Set down the lines below exactly as they stand, please. Go from the first through the one containing "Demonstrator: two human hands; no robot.".

*DATASET EXTRACT*.
· · · ·
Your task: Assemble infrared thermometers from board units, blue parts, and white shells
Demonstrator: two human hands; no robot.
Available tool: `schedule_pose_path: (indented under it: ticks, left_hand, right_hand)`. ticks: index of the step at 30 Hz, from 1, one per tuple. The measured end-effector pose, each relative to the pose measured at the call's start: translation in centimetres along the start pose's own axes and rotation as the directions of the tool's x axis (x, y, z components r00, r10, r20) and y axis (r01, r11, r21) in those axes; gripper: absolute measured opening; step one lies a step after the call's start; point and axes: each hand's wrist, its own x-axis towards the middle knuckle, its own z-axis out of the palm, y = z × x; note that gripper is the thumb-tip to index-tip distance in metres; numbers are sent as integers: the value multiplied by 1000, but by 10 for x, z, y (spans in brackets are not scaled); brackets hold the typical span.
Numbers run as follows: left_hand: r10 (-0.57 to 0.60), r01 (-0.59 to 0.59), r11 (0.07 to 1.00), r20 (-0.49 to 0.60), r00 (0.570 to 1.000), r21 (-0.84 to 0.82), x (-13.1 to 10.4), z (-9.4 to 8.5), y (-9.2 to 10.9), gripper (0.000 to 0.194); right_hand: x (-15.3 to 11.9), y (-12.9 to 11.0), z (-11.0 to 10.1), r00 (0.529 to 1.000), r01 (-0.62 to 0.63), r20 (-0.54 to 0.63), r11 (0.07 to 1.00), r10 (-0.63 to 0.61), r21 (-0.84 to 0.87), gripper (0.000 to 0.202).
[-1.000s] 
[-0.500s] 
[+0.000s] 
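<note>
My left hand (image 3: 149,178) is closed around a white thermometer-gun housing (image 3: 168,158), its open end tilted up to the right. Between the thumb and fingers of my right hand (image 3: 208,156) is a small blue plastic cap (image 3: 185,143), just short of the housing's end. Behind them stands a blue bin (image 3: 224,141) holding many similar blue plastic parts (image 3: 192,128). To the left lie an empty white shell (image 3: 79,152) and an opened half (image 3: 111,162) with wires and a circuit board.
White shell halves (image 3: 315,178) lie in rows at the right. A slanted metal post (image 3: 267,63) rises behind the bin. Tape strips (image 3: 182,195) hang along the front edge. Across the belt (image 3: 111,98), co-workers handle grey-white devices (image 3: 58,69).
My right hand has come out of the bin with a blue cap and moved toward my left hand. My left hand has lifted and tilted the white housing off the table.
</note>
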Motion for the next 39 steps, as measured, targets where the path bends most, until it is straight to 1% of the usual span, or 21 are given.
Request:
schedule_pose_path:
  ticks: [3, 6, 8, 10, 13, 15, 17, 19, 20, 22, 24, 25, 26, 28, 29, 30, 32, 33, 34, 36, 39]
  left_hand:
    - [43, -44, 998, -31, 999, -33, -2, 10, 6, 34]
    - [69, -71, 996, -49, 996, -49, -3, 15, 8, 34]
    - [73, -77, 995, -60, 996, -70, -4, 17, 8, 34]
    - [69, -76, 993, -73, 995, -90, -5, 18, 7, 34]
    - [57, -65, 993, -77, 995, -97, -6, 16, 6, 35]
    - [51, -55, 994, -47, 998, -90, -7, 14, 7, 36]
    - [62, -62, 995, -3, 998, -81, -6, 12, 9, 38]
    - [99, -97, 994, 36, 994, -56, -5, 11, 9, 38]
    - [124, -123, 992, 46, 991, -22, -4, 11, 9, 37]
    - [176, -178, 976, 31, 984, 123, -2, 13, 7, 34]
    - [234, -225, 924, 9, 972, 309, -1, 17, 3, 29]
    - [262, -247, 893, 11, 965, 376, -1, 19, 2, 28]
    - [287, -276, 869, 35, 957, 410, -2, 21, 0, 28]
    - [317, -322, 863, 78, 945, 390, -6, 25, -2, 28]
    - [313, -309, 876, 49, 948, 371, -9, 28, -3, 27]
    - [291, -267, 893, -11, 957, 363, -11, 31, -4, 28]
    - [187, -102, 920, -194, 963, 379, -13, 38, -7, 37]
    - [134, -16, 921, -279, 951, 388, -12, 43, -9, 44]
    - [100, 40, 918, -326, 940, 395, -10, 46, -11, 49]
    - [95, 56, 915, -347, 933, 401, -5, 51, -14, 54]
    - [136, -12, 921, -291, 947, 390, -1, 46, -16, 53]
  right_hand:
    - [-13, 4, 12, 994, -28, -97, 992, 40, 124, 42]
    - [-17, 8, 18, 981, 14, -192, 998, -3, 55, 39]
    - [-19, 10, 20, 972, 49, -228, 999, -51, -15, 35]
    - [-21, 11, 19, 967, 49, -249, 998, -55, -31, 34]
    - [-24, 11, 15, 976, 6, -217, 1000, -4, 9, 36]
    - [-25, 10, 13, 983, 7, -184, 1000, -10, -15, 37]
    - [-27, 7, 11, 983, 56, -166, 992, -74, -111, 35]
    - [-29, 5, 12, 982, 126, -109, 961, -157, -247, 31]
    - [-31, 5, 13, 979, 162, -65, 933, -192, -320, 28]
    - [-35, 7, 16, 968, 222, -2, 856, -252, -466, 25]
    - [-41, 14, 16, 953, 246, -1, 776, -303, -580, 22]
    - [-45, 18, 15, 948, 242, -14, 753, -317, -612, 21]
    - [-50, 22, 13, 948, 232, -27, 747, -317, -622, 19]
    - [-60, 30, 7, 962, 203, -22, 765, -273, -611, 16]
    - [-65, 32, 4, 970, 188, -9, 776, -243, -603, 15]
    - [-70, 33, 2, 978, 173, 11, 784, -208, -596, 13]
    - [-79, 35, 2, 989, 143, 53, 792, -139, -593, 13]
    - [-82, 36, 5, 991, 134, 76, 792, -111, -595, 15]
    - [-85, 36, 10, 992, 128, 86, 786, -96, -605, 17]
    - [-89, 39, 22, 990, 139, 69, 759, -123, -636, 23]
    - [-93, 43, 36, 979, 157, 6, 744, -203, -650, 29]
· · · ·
*THE COMPLETED TASK*.
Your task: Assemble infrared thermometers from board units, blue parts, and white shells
Demonstrator: two human hands; no robot.

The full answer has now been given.